Regional summit’s future in doubt without Cuba

Hemispheric leaders ended their two-day meeting without issuing a final declaration and with some members demanding that Cuba be part of any future meetings — or they will stay away.

   President Barack Obama, left, and Colombian President Juan Manuel Santos shake hands during a joint news conference at Casa de Huespedes during the 6th Summit of the Americas in Cartagena, Colombia, Sunday, April 15, 2012.
President Barack Obama, left, and Colombian President Juan Manuel Santos shake hands during a joint news conference at Casa de Huespedes during the 6th Summit of the Americas in Cartagena, Colombia, Sunday, April 15, 2012.

Carolyn Kaster / AP

By Sibylla Brodzinsky

Special to The Miami Herald

Cartagena, Colombia — Although President Juan Manuel Santos declared a summit of 30 nations from the Americas a success because thorny issues, including Cuba, were dealt with “frankness,” the leaders’ failure to reach agreement cast doubt on the future of such regional meetings.

On the sidelines of the summit, Santos and Obama held a bilateral meeting after which they announced May 15 as the date when a free trade agreement between the two countries will officially take effect.

The summit concluded Sunday with no formal declaration and no signing ceremony. However, Santos said the leaders had chosen to discuss behind closed doors “the issues that unite us as well as the issues that divide us in a sincere dialogue.”

Santos said that the majority of the countries represented at the summit, “support the participation of Cuba” in the summit process. President Barack Obama and Canadian Prime Minister Stephen Harper were alone in their opposition.

Santos announced that the next summit would be held in Panama in 2015 but countries of the ALBA bloc of Latin American nations — founded by Venezuela and Cuba in 2004 — announced Sunday they would not participate in another Summit of the Americas without Cuba’s inclusion. The bloc also demanded that the United States end its economic embargo of the island.

The ALBA bloc includes Antigua and Barbados, Bolivia, Dominica, Ecuador, Nicaragua, St. Vincent and the Grenadines. Haiti has observer status within the ALBA.

The presidents of Bolivia and Argentina left the meeting before it concluded Sunday, and the leaders of Venezuela, Ecuador, Nicaragua and Haiti did not show up.

Mexican President Felipe Calderón hailed the fact that discussions on Cuba and drug policy were even held, marking a “radical and unthinkable” difference with previous summits.

On drug policy, the leaders agreed to direct the Organization of American States to begin a thorough review of drug control policy in the region.

“We emphasized the possibility of exploring alternatives with consumer countries, ” said the president of Mexico, where nearly 50,000 people have been killed in the past six years in drug trafficking related violence. The OAS review, he said, will seek to analyze alternatives.

Eric Hershberg, director of the Latin American and Latino Studies at American University, said that an agreement to have the OAS look at the issue was a “step forward” in the U.S. position toward the issue. Obama said in a business leaders forum before the summit that a discussion on drug policy was “legitimate”.

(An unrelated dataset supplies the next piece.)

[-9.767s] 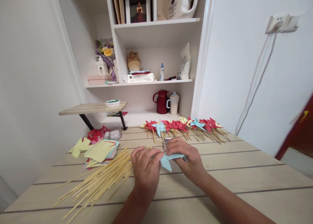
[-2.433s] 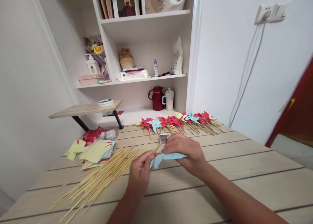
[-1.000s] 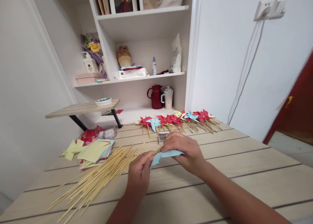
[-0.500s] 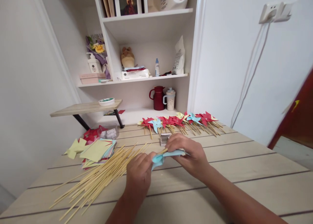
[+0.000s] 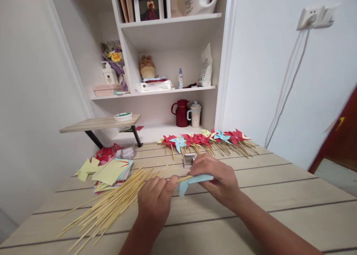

Following the summit, Santos and Obama met privately at the Colombian presidential vacation home in this Caribbean coastal city, where they announced the implementation of the free trade agreement between the two countries.

U.S. and Colombian unions have opposed the trade deal, saying Colombia still has not cleaned up its record of human rights and labor rights abuses. The two countries signed a Labor Action Plan in April 2011 laying out steps the Colombian government needed to take to improve the rights of workers.

The National Labor School, an organization that tracks labor issues in Colombia, said in a statement that nine of the 37 measures laid out in the action plan had not been implemented. The others, the organization said, have been applied only partially. “There continue to be worrying situations of attacks on unionists and restriction to the right of association.”

Between April 7, 2011, when the action plan was signed, and April 13, 2012, some 28 union members have been killed, 10 have suffered attempts on their lives, two have been forcibly disappeared, and nearly 500 have received death threats, according to the National Labor School.

Obama’s visit to Cartagena was marred by a prostitution scandal involving 11 Secret Service men and five members of the military who formed part of the president’s security team in Colombia.

Obama said Sunday that the director of the Secret Service is investigating the scandal.

“I expect that investigation to be thorough and I expect it to be rigorous. If it turns out that that the allegations that have been made in the press are confirmed, then of course I’ll be angry,” Obama said in his first comments on the scandal, made during a press conference with Santos.

“We’re representing the people of the United States and when we travel to another country, I expect us to observe the highest standards, because we’re not just representing ourselves, we’re here on behalf of our people–and that means we conduct ourselves with the utmost dignity and probity. And obviously what’s been reported doesn’t match up to those standards.”